3. Rôle de pol Eta au niveau des sites fragiles communs

Mon équipe d’accueil a mis en évidence un nouveau rôle de pol Eta en dehors de sa fonction de TLS. Par des expériences d’hybridation in situ, il a été observé que l’absence de pol Eta dans les cellules entraînait une augmentation de l’instabilité d’un site fragile commun en particulier, FRA7H des U2OS. Cette instabilité est augmentée lorsque les cellules sont traitées par des faibles doses d’aphidicoline, qui induit, via l’inhibition des ADN polymérases réplicatives, des blocages des fourches de réplication. Ils ont montré qu’en l’absence de pol Eta, il y a une augmentation des aberrations chromosomiques, et que ce phénotype est amplifié dans les cellules XP-V (Rey et al., 2009).
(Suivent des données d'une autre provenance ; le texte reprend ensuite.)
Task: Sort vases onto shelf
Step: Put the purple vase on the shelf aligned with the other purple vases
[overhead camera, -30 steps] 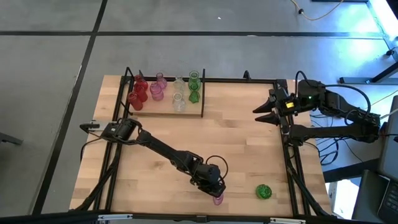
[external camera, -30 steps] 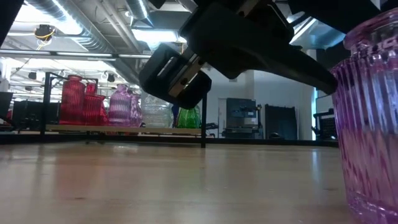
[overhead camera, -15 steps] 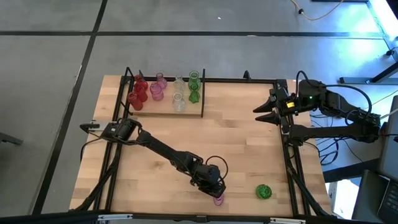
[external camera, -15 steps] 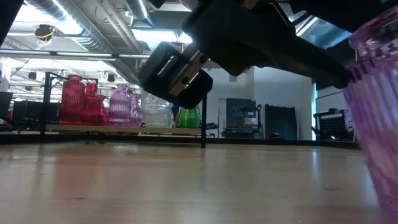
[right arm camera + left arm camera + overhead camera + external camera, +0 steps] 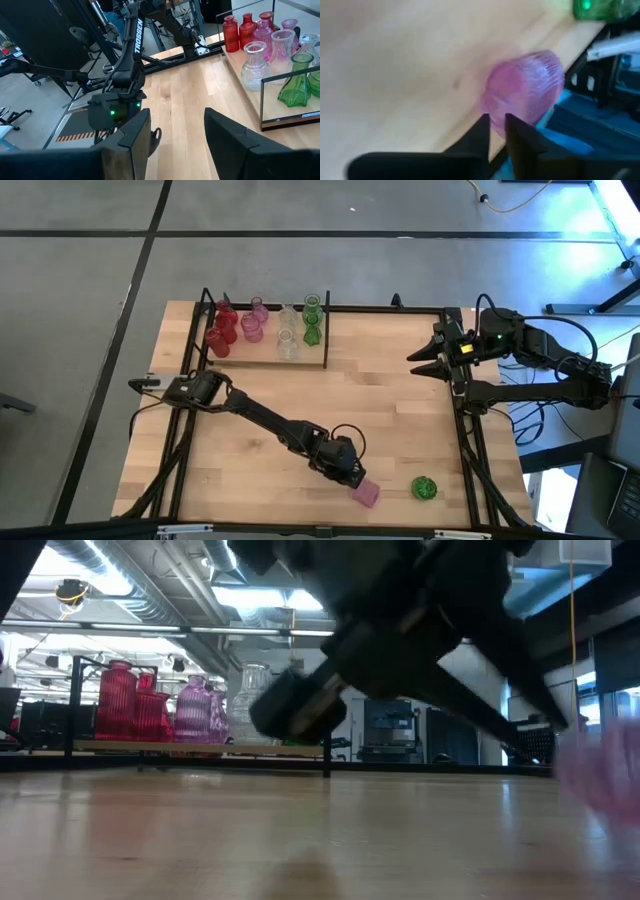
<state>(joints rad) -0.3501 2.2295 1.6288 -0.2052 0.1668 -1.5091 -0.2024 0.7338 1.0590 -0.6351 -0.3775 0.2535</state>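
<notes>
Where the left arm stretches low across the table toward its near edge, the left gripper (image 5: 347, 471) sits right against a pink vase (image 5: 367, 494) that lies tipped over on its side on the wood. In the left wrist view the two dark fingers (image 5: 485, 131) are drawn nearly together with only a thin slit between them, their tips at the vase's ribbed pink body (image 5: 525, 95); whether they pinch any part of it I cannot tell. A green vase (image 5: 424, 488) stands on the tabletop just beside the pink one, toward the right side of the table.

The shelf (image 5: 314, 361) rests in the far left corner of the table, its light board framed by thin black rods. On it stand two red vases (image 5: 220, 332) at the left end, two pink ones (image 5: 253, 322) next to them, two clear ones (image 5: 288, 335) after that, and two green ones (image 5: 312, 320) at the right end. From table height the same row shows red, pink and clear behind the black posts (image 5: 190, 706), with the left arm's dark bulk blocking the rest.

The right gripper (image 5: 421, 363) hangs over the table's far right side, well apart from the vases, its fingers (image 5: 234, 137) spread wide with nothing between them.
</notes>
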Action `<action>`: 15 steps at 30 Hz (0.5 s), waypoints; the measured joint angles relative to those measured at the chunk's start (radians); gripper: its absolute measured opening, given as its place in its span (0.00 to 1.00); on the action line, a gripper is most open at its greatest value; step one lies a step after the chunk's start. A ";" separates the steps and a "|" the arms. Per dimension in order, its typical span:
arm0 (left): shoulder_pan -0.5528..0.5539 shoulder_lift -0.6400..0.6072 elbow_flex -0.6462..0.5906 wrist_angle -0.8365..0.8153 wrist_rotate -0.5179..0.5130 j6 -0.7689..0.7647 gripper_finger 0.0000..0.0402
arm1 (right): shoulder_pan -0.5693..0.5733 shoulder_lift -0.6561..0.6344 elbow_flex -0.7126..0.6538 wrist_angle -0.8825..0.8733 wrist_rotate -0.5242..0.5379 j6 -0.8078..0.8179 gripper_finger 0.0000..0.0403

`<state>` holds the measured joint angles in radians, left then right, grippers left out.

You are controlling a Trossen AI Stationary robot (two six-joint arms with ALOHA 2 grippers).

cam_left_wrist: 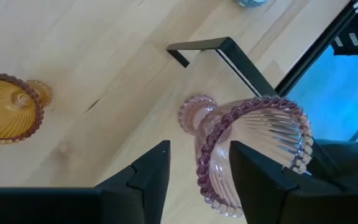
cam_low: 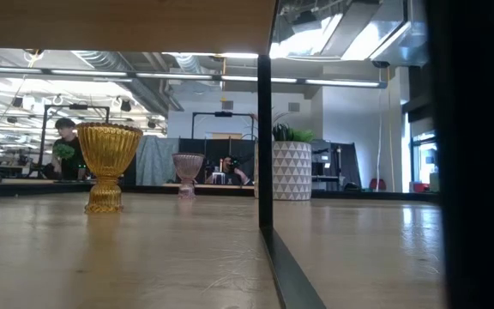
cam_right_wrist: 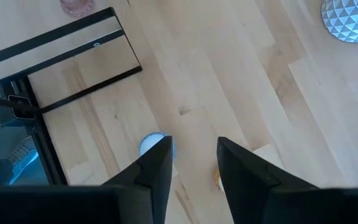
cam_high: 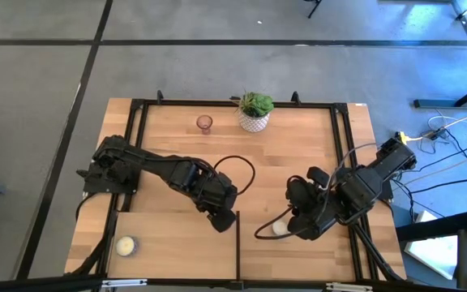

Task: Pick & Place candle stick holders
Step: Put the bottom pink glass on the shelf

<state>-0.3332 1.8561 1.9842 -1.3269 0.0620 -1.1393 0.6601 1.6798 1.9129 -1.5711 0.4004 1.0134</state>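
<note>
My left gripper [cam_high: 221, 217] hangs near the black divider [cam_high: 237, 239], shut on a pinkish-purple glass holder [cam_left_wrist: 253, 146]. An amber holder [cam_left_wrist: 5, 115] stands on its foot on the table to the left of it [cam_low: 108, 167]. A second pink holder [cam_high: 204, 123] stands at the far side. One white holder [cam_high: 125, 245] sits in the near-left compartment, and another [cam_high: 280, 229] sits under my right gripper [cam_high: 298, 223]. That gripper is open above the table, and this white holder [cam_right_wrist: 149, 144] shows just outside one finger. My left gripper has the pink holder's beaded rim [cam_left_wrist: 202, 177] between its fingers, one finger [cam_left_wrist: 257, 177] inside the cup and the other [cam_left_wrist: 148, 177] outside. The fingers point steeply down. The holder does not show at table height in the low view, so it hangs clear of the table, foot [cam_left_wrist: 196, 115] downward.
A white patterned pot with a green plant [cam_high: 254, 111] stands at the far middle. Black frame bars [cam_high: 140, 154] edge the table, and the divider [cam_low: 264, 129] splits the near part. A black cable [cam_high: 237, 166] loops on the wood between the arms.
</note>
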 joint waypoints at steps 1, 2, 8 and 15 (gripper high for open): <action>0.000 0.000 0.000 -0.005 0.000 0.000 0.38 | 0.000 0.000 0.000 0.000 0.000 0.000 0.32; 0.000 0.000 0.000 -0.010 0.000 0.000 0.37 | 0.000 0.000 0.000 0.000 0.000 0.000 0.32; 0.000 0.000 0.000 -0.020 -0.019 0.000 0.29 | 0.000 0.000 0.000 0.000 0.003 -0.004 0.32; 0.000 0.000 0.000 -0.039 -0.018 -0.008 0.19 | 0.000 0.000 0.000 0.000 0.013 -0.004 0.32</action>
<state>-0.3332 1.8561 1.9842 -1.3659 0.0441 -1.1473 0.6601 1.6798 1.9129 -1.5711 0.4134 1.0092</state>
Par des expériences d’immunoprécipitation de chromatine, ils ont mis en évidence le recrutement de pol Eta au niveau des sites fragiles communs. Les sites fragiles communs sont capables de former des ADN structurés (Voir chapitre II), qui bloquent l’avancée des ADN polymérases réplicatives, mais pas des hélicases. Pol Eta serait alors recrutée à la fourche pour répliquer au travers de ces structures et permettre ainsi la reprise de la réplication. L’absence de pol Eta entraîne la présence de zones d’ADN non répliquées qui sont transmises aux cellules filles et retrouvées dans des foyers 53BP1 en G1 (Bergoglio et al., 2013).